②中心・側頭部に棘波をもつ良性てんかん(BECT、ローランドてんかん)
 7〜10歳を主体に男の子に多く起こります。こどものてんかんの15%と一番多く、寝入りっぱなか、寝始めたときに、顔をゆがめたり、よだれで口をピチャピチャいわせます。徐々に全身に広がることもあります。大体、6回くらいで治まりますが、続く場合は薬を使います。大抵、思春期を過ぎると治ります。

③早期良性小児後頭葉てんかん (Panayiotopolos症候群)
 3〜6歳で、睡眠中に嘔吐、顔面蒼白など自律神経症状を起こし、全身が脱力したり、びくびく動きます。半数近くが、長い発作を起こすため、けいれんしたときは非常にビックリしますが、多くは1回で終わります。  ほか、有名なものは、話が途切れて、ボーとする小児欠神てんかんなどもあります。思春期になってくると若年性欠神てんかん、若年性ミオクロニーてんかんなど、薬が効きやすいけれど、やめにくいてんかんがあります。小児特有の年齢依存性てんかん(West症候群、Lennox-Gastaut症候群など)も診断が難しいので必ず、お医者さんに相談してください。

 器質的な原因のあるものとしては、脳の血管奇形(もやもや病、脳動静脈奇形)、脳の形成異常、時に脳腫瘍によるてんかん発作も見られます。もやもや病の時は、ラーメンでふうふうしたときにしゃべらなくなったなどお医者さんの十分な問診と連携が必要になります。

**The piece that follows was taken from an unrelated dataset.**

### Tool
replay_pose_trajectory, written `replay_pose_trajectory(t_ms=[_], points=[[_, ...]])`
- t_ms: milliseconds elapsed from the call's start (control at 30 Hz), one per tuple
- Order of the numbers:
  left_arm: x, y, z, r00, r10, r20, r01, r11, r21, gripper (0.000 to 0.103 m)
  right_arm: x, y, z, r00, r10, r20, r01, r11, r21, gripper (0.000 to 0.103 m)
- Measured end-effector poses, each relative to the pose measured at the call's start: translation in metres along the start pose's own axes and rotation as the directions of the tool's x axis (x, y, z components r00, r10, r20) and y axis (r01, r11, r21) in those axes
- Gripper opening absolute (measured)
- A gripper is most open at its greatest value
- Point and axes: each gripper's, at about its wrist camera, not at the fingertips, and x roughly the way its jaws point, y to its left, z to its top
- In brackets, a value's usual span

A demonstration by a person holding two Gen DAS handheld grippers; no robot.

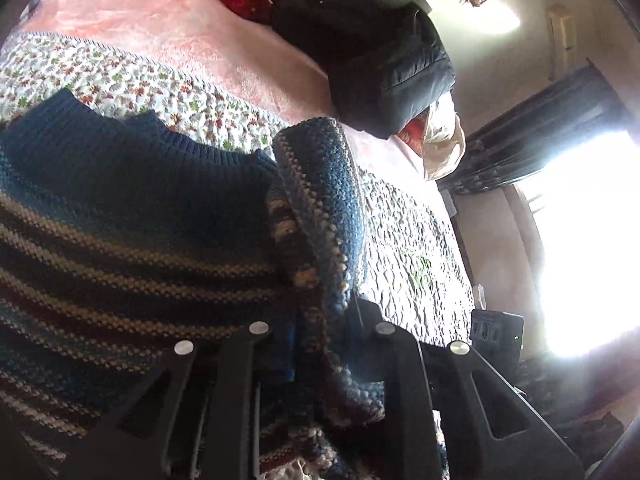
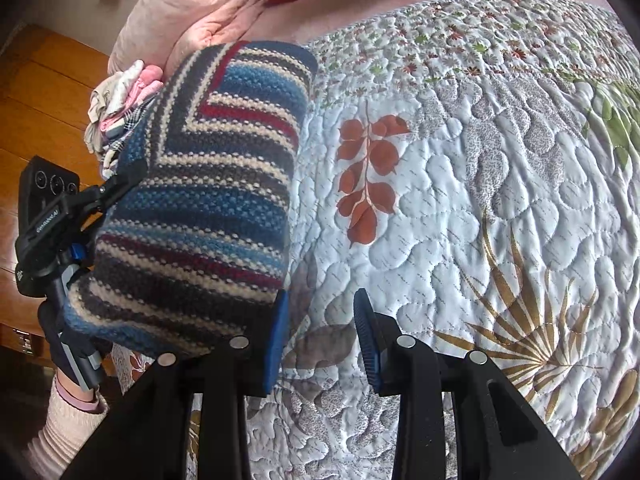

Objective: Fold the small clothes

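A folded knit sweater (image 1: 120, 220) with blue, cream and dark red stripes fills the left wrist view, its navy ribbed collar uppermost. My left gripper (image 1: 320, 320) is shut on a thick fold of it, and the fingertips are buried in the knit. In the right wrist view the same sweater (image 2: 208, 200) hangs as a folded bundle above the bed's left edge, held by the left gripper (image 2: 112, 188). My right gripper (image 2: 320, 320) is open just right of the bundle, its blue pads (image 2: 278, 336) apart with only quilt showing between them.
A floral quilt (image 2: 480, 200) covers the bed over a pink blanket (image 1: 180, 24). A dark jacket (image 1: 380, 60) lies at the far side. A small pile of clothes (image 2: 120, 100) and a pink comforter (image 2: 200, 0) sit beyond the bundle. A sleeved wrist (image 2: 68, 412) shows at lower left.
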Motion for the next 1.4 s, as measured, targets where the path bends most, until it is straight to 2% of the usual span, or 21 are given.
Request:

 そのほか、いろいろなてんかん、てんかん症候群がありますが、字数の都合上、割愛します。また、次々と新しい抗てんかん薬が発売され、選択肢も増えてきました。てんかんと診断されたときは自己判断の断薬は禁物です。 ネット情報に頼りすぎないで、近くの小児科の先生にしっかり生の情報を聞いてください。